The question we often find ourselves asking each other is “how do we move the needle further and faster?” It’s a question which is echoed in board rooms and management meetings across financial services, particularly when considering the number of women holding c-suite and non-executive roles. It was this desire for sustainable and more impactful change, which led us to launch a pilot sponsorship scheme in 2022.  

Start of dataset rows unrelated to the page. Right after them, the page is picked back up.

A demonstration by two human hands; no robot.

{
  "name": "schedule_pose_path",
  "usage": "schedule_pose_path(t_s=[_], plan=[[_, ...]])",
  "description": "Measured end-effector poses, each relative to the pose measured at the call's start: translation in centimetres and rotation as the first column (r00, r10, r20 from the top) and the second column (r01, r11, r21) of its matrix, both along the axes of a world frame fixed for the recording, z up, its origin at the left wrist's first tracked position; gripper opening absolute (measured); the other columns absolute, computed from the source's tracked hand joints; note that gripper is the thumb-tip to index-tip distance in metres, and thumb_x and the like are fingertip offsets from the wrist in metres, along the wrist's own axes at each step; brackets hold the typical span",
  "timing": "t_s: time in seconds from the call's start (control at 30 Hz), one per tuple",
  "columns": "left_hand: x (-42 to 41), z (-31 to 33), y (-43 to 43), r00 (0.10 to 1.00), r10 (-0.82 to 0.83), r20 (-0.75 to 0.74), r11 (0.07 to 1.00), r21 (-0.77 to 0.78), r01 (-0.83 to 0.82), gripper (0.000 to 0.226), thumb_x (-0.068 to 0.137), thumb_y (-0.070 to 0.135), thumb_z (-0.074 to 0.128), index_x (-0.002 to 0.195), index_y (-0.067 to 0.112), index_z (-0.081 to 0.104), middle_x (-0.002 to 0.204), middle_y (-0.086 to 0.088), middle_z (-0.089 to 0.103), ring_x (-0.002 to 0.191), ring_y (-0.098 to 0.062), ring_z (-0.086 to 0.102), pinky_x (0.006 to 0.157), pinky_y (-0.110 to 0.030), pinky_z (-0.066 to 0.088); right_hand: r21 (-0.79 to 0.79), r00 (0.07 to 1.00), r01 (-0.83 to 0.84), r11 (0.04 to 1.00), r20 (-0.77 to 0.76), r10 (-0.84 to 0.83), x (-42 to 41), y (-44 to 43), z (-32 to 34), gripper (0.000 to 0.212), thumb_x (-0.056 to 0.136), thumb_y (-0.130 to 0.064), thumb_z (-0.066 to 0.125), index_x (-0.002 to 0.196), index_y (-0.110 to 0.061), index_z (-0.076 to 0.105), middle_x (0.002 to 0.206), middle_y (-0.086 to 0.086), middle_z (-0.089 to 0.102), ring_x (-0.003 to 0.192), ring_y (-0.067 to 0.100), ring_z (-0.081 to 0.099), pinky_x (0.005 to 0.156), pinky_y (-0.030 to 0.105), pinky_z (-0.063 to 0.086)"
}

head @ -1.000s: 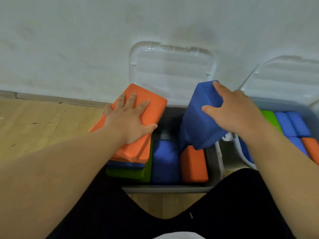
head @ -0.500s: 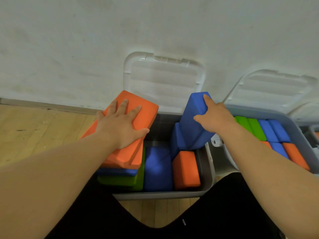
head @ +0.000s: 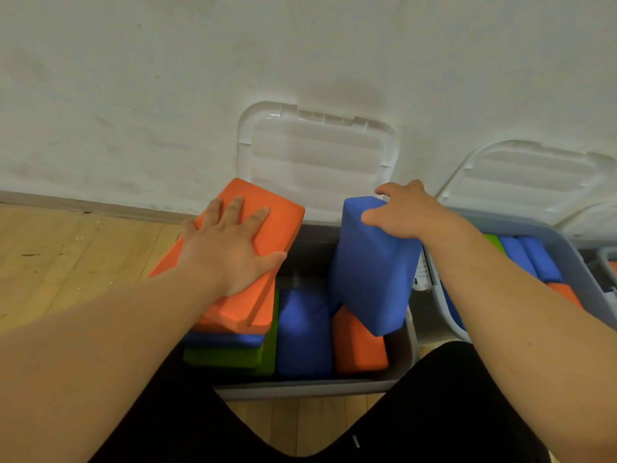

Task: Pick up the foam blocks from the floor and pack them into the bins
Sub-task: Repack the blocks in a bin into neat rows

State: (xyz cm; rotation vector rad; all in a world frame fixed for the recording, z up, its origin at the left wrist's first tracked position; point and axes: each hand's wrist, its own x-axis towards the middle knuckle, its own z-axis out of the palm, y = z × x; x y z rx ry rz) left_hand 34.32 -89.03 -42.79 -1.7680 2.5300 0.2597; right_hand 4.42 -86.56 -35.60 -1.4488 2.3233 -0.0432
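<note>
- Right hand (head: 404,212), centre right of the frame: it grips the top end of the tilted blue block (head: 370,275). The fingers are hooked over the far edge and the thumb lies along the near upper edge.
- Left hand (head: 230,252), centre left: it lies flat with fingers straight and spread, palm pressing down on the top orange block (head: 283,222). The fingers enclose nothing.
- Tilted blue block: it stands on end and leans. Its upper end is above the rim and its lower end is inside the grey bin (head: 300,390), over the lower orange block (head: 359,345). Whether the two touch cannot be told.
- Top orange block: it is slanted, its far end raised toward the upper left over the bin's left side. Its near end rests on a stack made of a flat blue block (head: 223,339) over a green block (head: 227,357).
- Middle blue block (head: 303,335): it sits in the bin between the stack and the lower orange block.
- Grey bin: it stands at the centre of the frame on the wooden floor (head: 66,255), against the white wall (head: 167,78). Its clear lid (head: 317,155) stands open against that wall.
- Second bin (head: 567,248), right edge of the frame: it holds green, blue and orange blocks side by side. Its lid (head: 527,175) also leans on the wall.
- Black trousers (head: 434,412): they fill the lower edge, just in front of the grey bin.
</note>
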Motion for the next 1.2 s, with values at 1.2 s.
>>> schedule_pose_path(t_s=[1.2], plan=[[-0.6,15.1,1.1,0.869,-0.097,-0.484,0.995,-0.078,0.067,0.087,0.082,0.081,0.043,0.157,0.054,0.010,0.166,0.010,0.011,0.151,-0.018,0.022,0.118,-0.039,0.029,-0.688,0.741,0.386,0.615,0.628,0.237,6.7,-1.2,8.0,0.044,0.097,-0.041,0.061,0.140,-0.038,0.059,0.143,-0.019,0.057,0.131,0.000,0.052,0.115,0.032,0.041]])
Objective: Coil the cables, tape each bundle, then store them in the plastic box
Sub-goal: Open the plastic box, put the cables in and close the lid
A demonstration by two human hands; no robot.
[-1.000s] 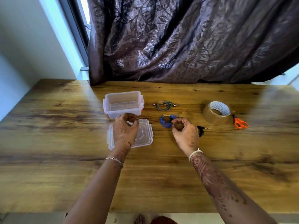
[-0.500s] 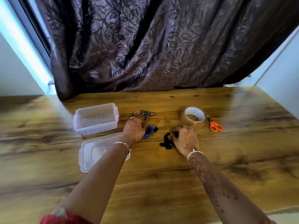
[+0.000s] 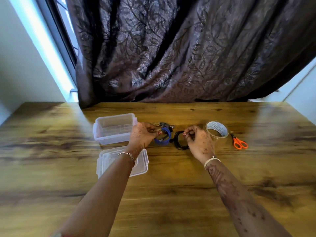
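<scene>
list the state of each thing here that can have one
plastic box: open, upright, empty
lid: off, flat on the table
blue cable: coiled, held by left grip
black cable: coiled, pinched by right grip
grey cable: coiled, lying behind the blue one
scissors: shut, lying flat

Frame centre: left hand [image 3: 142, 135] pinches the blue cable coil [image 3: 165, 139]; right hand [image 3: 199, 143] pinches the black cable coil [image 3: 179, 144]. Open plastic box [image 3: 111, 139] at centre-left, tape roll [image 3: 217, 131] and orange scissors [image 3: 239, 143] at centre-right.
</scene>
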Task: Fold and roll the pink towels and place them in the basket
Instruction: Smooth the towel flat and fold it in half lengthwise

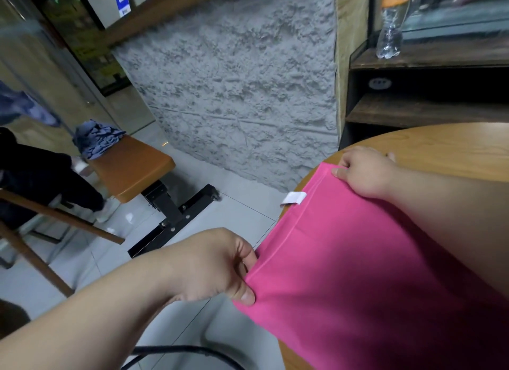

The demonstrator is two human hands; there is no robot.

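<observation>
Towel [371, 273], pink, lies spread over the round table [440, 146]. Its hemmed edge runs along the table's left rim, with a white tag [294, 197] sticking out past it. The left hand [214, 265], just off the table's near-left rim, has its fingers [245, 294] pinching the towel's near corner. The right hand [363, 171], over the table's far-left part, pinches the far corner of the same edge.

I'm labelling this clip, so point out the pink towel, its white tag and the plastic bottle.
pink towel [358, 273]: head view, middle of the cloth
white tag [294, 198]: head view, its centre
plastic bottle [389, 34]: head view, clear body below the label
</observation>
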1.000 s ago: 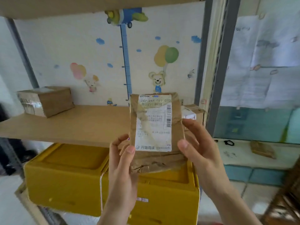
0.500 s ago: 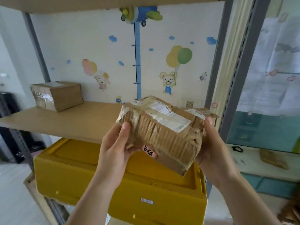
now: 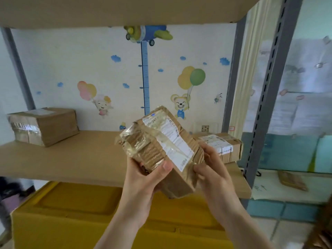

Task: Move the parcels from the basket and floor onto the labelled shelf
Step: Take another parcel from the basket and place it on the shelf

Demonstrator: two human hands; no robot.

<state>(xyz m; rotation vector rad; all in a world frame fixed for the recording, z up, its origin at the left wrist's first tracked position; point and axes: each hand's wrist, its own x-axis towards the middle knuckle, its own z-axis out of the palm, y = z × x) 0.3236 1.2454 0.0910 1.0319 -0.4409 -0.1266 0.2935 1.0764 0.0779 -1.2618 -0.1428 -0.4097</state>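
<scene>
Brown cardboard, taped and creased, is now tilting with its white label facing up and to the right, where a second ago the parcel (image 3: 161,150) was standing upright with the label toward the camera. That reads as checking finished and placing beginning. The parcel is hanging in the air in front of the shelf (image 3: 71,159), above its front edge and not yet resting on it. The left hand (image 3: 143,178) is cupping the lower near corner, thumb pressing on the front face. The right hand (image 3: 210,166) is gripping the right end, fingers (image 3: 203,169) clamped on the cardboard. Two other boxes are sitting on the shelf, one left (image 3: 43,125), one right (image 3: 222,146).
</scene>
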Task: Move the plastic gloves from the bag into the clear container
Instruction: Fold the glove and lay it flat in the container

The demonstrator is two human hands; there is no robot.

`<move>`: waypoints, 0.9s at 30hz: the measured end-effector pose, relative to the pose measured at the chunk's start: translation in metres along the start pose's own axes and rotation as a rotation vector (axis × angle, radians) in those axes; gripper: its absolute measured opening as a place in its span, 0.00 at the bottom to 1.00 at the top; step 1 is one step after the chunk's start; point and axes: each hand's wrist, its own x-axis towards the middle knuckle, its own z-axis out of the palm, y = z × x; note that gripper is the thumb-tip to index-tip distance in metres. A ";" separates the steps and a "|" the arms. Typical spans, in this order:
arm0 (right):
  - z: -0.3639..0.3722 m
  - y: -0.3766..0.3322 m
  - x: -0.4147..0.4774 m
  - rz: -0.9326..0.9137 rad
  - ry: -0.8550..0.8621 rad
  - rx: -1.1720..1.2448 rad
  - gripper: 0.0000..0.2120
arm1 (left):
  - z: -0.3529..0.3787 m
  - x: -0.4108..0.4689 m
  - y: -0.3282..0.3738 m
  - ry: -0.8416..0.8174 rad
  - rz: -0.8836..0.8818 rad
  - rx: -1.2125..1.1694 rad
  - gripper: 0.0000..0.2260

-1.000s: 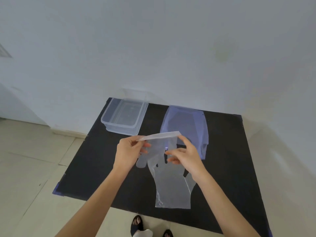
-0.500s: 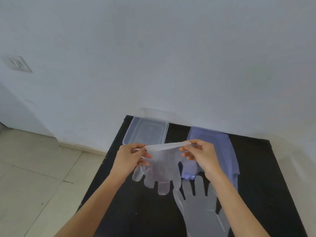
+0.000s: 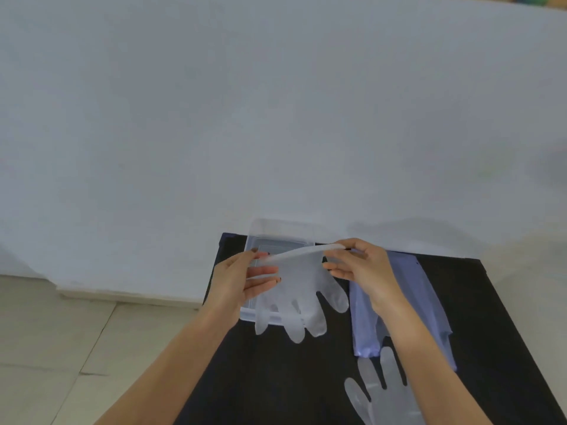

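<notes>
I hold a clear plastic glove (image 3: 302, 294) by its cuff, fingers hanging down, over the near edge of the clear container (image 3: 276, 233) at the table's back left corner. My left hand (image 3: 242, 279) pinches the cuff's left end and my right hand (image 3: 360, 268) pinches its right end. The bluish plastic bag (image 3: 425, 299) lies flat on the black table to the right, partly under my right forearm. A second clear glove (image 3: 383, 394) lies flat on the table below the bag, fingers pointing away from me.
The black table (image 3: 291, 378) stands against a white wall (image 3: 276, 118). Tiled floor (image 3: 61, 348) runs along its left side. The container sits close to the table's left and back edges.
Both hands have carried the held glove up and left, from over the bag to over the container. The camera has tilted up, so the table sits lower in view.
</notes>
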 end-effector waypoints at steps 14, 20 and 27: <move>-0.007 -0.016 0.033 -0.002 -0.009 0.148 0.11 | 0.022 0.079 0.009 -0.041 -0.056 -0.117 0.12; 0.004 0.018 0.062 0.092 0.123 0.122 0.09 | 0.018 0.101 0.006 -0.009 -0.001 0.020 0.16; 0.023 0.024 0.091 0.058 0.106 -0.044 0.13 | 0.021 0.125 0.009 0.063 0.117 0.174 0.20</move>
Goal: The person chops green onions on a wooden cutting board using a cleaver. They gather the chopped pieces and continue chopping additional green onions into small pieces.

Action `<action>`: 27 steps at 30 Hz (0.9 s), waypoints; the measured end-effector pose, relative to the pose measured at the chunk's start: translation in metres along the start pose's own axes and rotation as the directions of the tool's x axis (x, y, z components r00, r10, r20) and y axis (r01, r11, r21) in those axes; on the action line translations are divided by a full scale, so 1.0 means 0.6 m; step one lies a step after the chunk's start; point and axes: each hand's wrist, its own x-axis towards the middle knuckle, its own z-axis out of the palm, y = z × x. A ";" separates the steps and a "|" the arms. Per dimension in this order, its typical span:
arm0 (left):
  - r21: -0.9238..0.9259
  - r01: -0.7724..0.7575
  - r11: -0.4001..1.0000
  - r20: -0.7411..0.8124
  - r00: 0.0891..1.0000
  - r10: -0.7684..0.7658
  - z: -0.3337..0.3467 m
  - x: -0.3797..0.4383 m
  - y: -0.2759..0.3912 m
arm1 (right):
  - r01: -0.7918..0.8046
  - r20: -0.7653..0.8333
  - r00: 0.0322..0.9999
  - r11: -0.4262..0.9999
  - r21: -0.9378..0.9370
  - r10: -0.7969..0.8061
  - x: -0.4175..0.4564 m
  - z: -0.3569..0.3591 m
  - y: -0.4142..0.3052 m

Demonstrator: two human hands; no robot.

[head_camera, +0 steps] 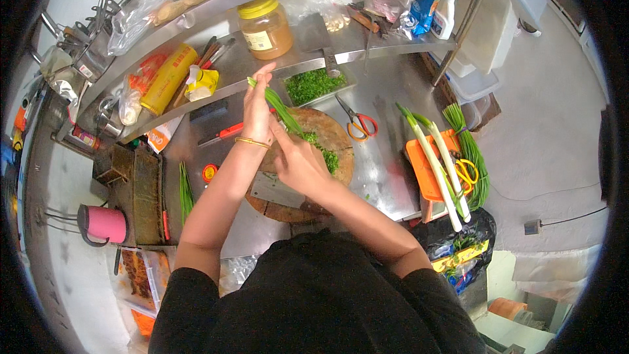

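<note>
My left hand [257, 103] is raised over the far left part of a round wooden chopping block [339, 132], holding a bunch of green chives [282, 110] that slants down to the right. At the base of that palm, the extended index finger of my right hand [300, 160] touches or nearly touches the skin. Its other fingers are partly curled, and I see nothing held in them. Chopped green pieces [328, 157] lie on the block beside my right hand. A cleaver [277, 191] lies flat on the block's near side, partly hidden under my right forearm.
Beyond the block stands a tray of chopped greens [314, 86]. Scissors [360, 123] and a red-handled knife [230, 131] lie on the steel table. Leeks [435, 172] rest on an orange tray [417, 157] at right. Above, a steel shelf holds a yellow-lidded jar [265, 27].
</note>
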 end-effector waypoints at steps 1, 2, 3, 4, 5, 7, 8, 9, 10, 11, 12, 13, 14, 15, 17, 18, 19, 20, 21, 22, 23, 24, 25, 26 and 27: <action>-0.012 0.000 1.000 -0.005 1.000 0.000 0.000 0.003 -0.005 | -0.072 0.100 0.992 0.994 -0.077 0.079 0.003 -0.001 0.005; -0.024 -0.001 1.000 -0.009 1.000 0.000 -0.004 0.009 -0.015 | -0.134 0.193 0.967 0.978 -0.160 0.164 0.005 0.001 0.015; -0.036 -0.006 0.999 -0.017 1.000 0.005 -0.006 0.014 -0.017 | -0.186 0.208 0.951 0.961 -0.204 0.229 0.005 0.006 0.023; -0.022 -0.026 0.999 -0.014 1.000 0.026 -0.007 0.016 -0.018 | -0.235 0.221 0.930 0.939 -0.250 0.292 0.006 0.009 0.030; -0.008 -0.047 0.999 -0.011 0.999 0.047 -0.008 0.017 -0.018 | -0.234 0.145 0.953 0.952 -0.198 0.264 0.002 0.011 0.032; -0.006 -0.026 1.000 -0.021 0.999 0.025 -0.012 0.017 -0.022 | -0.193 0.037 0.980 0.975 -0.107 0.198 -0.003 0.006 0.019; -0.020 0.011 1.000 -0.030 0.999 -0.011 -0.013 0.020 -0.024 | -0.150 0.002 0.989 0.986 -0.075 0.151 -0.002 0.005 0.017; -0.035 0.049 0.998 -0.030 0.998 -0.050 -0.010 0.021 -0.025 | -0.084 0.000 0.996 0.995 -0.062 0.084 0.000 0.004 0.016; -0.047 0.044 0.998 -0.028 0.999 -0.045 -0.005 0.021 -0.026 | -0.018 -0.004 1.000 0.999 -0.050 0.018 0.001 0.003 0.017; -0.060 0.039 0.997 -0.025 0.999 -0.040 0.001 0.020 -0.026 | -0.084 0.104 0.990 0.987 -0.140 0.099 0.000 0.012 0.034; -0.070 0.030 0.997 -0.020 0.999 -0.031 0.006 0.020 -0.020 | -0.136 0.200 0.962 0.963 -0.233 0.184 -0.003 0.025 0.062; -0.068 0.007 0.998 -0.018 1.000 -0.008 0.002 0.024 -0.019 | -0.136 0.175 0.969 0.966 -0.220 0.176 -0.003 0.025 0.065; -0.067 -0.016 0.998 -0.015 1.000 0.015 -0.003 0.027 -0.018 | -0.142 0.148 0.974 0.969 -0.203 0.174 -0.008 0.027 0.067; -0.070 -0.039 0.997 -0.019 0.999 0.038 -0.007 0.030 -0.020 | -0.145 0.120 0.978 0.971 -0.188 0.169 -0.012 0.028 0.071; -0.053 -0.017 0.998 -0.057 0.998 0.014 -0.019 0.032 -0.033 | -0.033 -0.137 0.990 0.999 0.042 0.039 -0.018 0.008 0.036; -0.049 -0.009 0.999 -0.066 0.998 0.006 -0.018 0.037 -0.039 | 0.007 -0.117 0.993 1.000 0.019 -0.004 -0.022 -0.003 0.022; -0.036 -0.004 0.999 -0.074 0.997 0.001 -0.021 0.041 -0.041 | 0.049 -0.097 0.994 0.999 0.002 -0.049 -0.026 -0.010 0.006; -0.023 0.002 1.000 -0.083 0.997 -0.003 -0.027 0.044 -0.043 | 0.092 -0.075 0.993 0.996 -0.014 -0.093 -0.028 -0.010 -0.004; -0.015 0.010 1.000 -0.088 0.996 -0.012 -0.026 0.045 -0.045 | 0.008 -0.003 1.000 0.995 -0.100 -0.008 -0.033 0.001 0.003; -0.052 0.023 0.998 -0.091 0.995 -0.028 -0.021 0.043 -0.042 | -0.069 0.064 0.995 0.979 -0.192 0.082 -0.038 0.024 0.022; -0.089 0.036 0.995 -0.095 0.995 -0.044 -0.018 0.040 -0.037 | -0.137 0.122 0.976 0.948 -0.286 0.178 -0.044 0.041 0.038; -0.132 0.048 0.990 -0.101 0.993 -0.061 -0.015 0.040 -0.034 | -0.221 0.070 0.965 0.926 -0.306 0.253 -0.050 0.050 0.050; -0.147 0.031 0.989 -0.107 0.993 -0.048 -0.017 0.040 -0.029 | -0.217 0.037 0.970 0.930 -0.298 0.238 -0.053 0.056 0.064; -0.162 0.015 0.987 -0.115 0.993 -0.034 -0.019 0.042 -0.022 | -0.212 0.005 0.975 0.934 -0.289 0.223 -0.052 0.059 0.081; -0.173 0.006 0.985 -0.133 0.991 -0.029 -0.027 0.038 -0.016 | -0.207 -0.014 0.977 0.939 -0.275 0.212 -0.055 0.060 0.092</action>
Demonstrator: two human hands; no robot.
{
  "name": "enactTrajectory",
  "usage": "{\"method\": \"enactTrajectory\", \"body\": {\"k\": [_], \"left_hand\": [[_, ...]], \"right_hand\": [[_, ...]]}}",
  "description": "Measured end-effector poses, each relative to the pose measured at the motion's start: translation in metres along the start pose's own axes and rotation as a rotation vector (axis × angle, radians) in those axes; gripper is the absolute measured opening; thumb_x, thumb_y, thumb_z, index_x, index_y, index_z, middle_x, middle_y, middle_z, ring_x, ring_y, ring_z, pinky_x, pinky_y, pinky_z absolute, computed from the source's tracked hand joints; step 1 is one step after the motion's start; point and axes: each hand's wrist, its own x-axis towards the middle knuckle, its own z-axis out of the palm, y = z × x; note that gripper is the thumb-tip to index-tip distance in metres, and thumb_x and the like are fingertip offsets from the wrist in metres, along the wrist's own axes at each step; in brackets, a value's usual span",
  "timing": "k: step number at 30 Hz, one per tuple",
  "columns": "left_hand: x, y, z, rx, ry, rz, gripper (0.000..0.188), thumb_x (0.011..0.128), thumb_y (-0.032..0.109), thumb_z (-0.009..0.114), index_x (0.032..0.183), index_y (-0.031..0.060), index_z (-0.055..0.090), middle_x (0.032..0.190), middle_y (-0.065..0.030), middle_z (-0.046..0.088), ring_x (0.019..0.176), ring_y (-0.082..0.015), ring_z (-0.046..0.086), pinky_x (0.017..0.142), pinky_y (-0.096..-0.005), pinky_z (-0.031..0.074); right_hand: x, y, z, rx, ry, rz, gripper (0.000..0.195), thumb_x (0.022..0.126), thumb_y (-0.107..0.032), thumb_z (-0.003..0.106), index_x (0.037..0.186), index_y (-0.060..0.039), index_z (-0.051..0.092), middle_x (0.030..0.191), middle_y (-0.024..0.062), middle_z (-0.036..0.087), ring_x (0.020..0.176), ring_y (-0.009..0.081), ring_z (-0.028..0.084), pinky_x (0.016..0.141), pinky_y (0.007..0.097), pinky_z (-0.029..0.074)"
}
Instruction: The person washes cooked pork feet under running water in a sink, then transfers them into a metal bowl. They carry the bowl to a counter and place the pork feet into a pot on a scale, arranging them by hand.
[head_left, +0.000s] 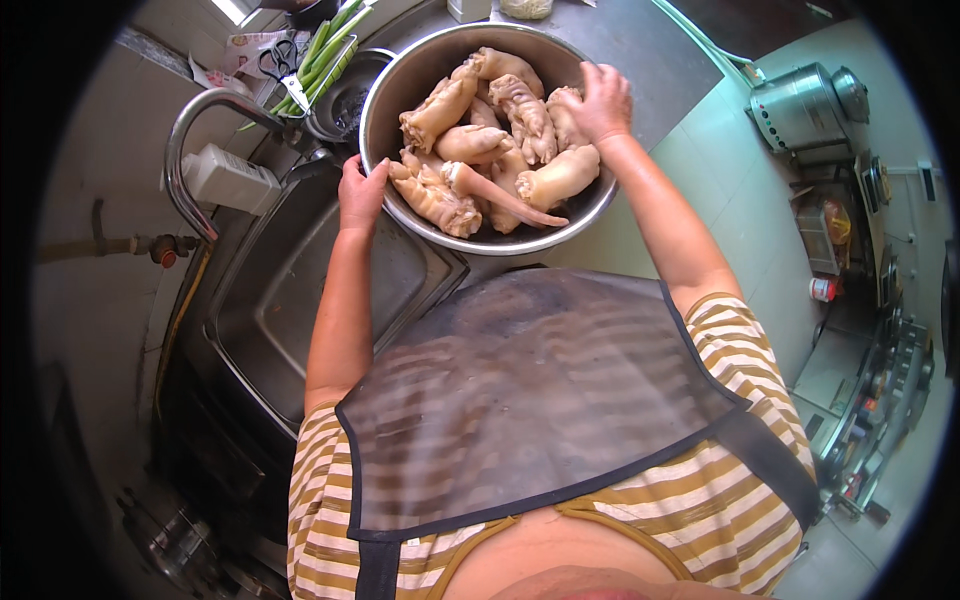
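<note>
A large round stainless-steel basin full of pale pig's trotters stands before me, partly over the counter beside the sink. One long, tapering piece, like a pig's tail, lies on top near the front. At the basin's left rim is my left hand, its thumb over the edge and its fingers mostly hidden behind the wall. My right hand rests over the right rim, fingers reaching inside beside a trotter; whether it grips the rim or that trotter is hard to tell.
A steel sink lies at the left under a curved faucet. Behind it are a white plastic jug, scissors, green onions and a smaller metal bowl. A steel cooker stands at the far right.
</note>
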Motion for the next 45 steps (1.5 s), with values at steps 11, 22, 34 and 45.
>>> {"method": "enactTrajectory", "body": {"k": [11,22,34,45], "left_hand": [[0.014,0.021,-0.005,-0.427,-0.272,-0.117,0.043,0.08,0.005,0.059,0.122,-0.0038,0.054,0.113,-0.0145,0.063,0.097,-0.0233,0.062,0.086,-0.0362,0.051],[-0.018,0.071,0.037,-0.388,-0.37,-0.086,0.031,0.071,-0.005,0.051,0.102,-0.0018,0.055,0.095,-0.0101,0.062,0.081,-0.0208,0.061,0.078,-0.0338,0.052],[-0.122,0.211,0.192,-0.654,-0.564,-0.04,0.04,0.071,-0.006,0.05,0.11,0.0,0.056,0.104,-0.0161,0.064,0.091,-0.0296,0.064,0.086,-0.0426,0.054],[-0.193,0.372,0.348,-0.408,-0.556,-0.089,0.037,0.076,-0.006,0.051,0.112,-0.0007,0.046,0.1,-0.0175,0.06,0.084,-0.0294,0.062,0.076,-0.0412,0.055]], "right_hand": [[-0.002,0.069,0.051,0.325,-0.217,0.564,0.023,0.07,-0.012,0.064,0.092,-0.0042,0.064,0.094,0.0226,0.065,0.091,0.0397,0.064,0.08,0.0443,0.052],[-0.172,0.086,-0.062,0.822,0.032,1.011,0.015,0.069,-0.007,0.06,0.081,0.0007,0.057,0.074,0.0162,0.059,0.071,0.0231,0.057,0.07,0.0384,0.047],[-0.211,0.25,-0.256,0.932,0.279,0.732,0.039,0.086,-0.036,0.066,0.08,0.0011,0.056,0.066,0.0115,0.054,0.065,0.0155,0.047,0.064,0.0372,0.045],[-0.22,0.415,-0.38,0.878,0.265,1.006,0.013,0.07,-0.009,0.057,0.079,0.0014,0.058,0.074,0.0219,0.062,0.072,0.0358,0.061,0.068,0.0452,0.047]]}}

Sponsorship has the ability to unlock doors whilst also being a key component of diversity and inclusion efforts. In a recent study by Oliver Wyman, 95% of respondents (made up of 160 female executives) cited a sponsor was critical to their career success. Sponsors can smooth the path for their protégés, providing cover to take on new projects and to build confidence whilst also counteracting the unique barriers that women face [1]. Sponsorship is an undeniably powerful tool when it comes to furthering gender equity as long as it can be employed correctly. To create a meaningful sponsor protégé relationship there requires an understanding of how it differs to mentorship and the impact of affinity bias.  


Affinity bias refers to the human behaviour of bonding more easily and quickly with someone who is reflective of you and your life experience. It can manifest itself in plenty of ways but in the workplace, it has the potential to create considerable barriers for those who do not reflect the demographic majority. With an understanding of the affinity bias, comes an equal appreciation that those who do fit into the majority (in most cases white men) have still achieved their status through merit and skill. Rather, it nods to the ability and ease with which people can build impactful connections and networks. Any senior leader will reference the value of their network either for use as a sounding board when considering a role change or for finding new opportunities, our American members often referring to it as a ‘Personal Board of Directors’. The value of a strong network, built of people who have the clout to boost your standing alongside your talent, is non-negotiable. It is here we return to the understanding of affinity bias.  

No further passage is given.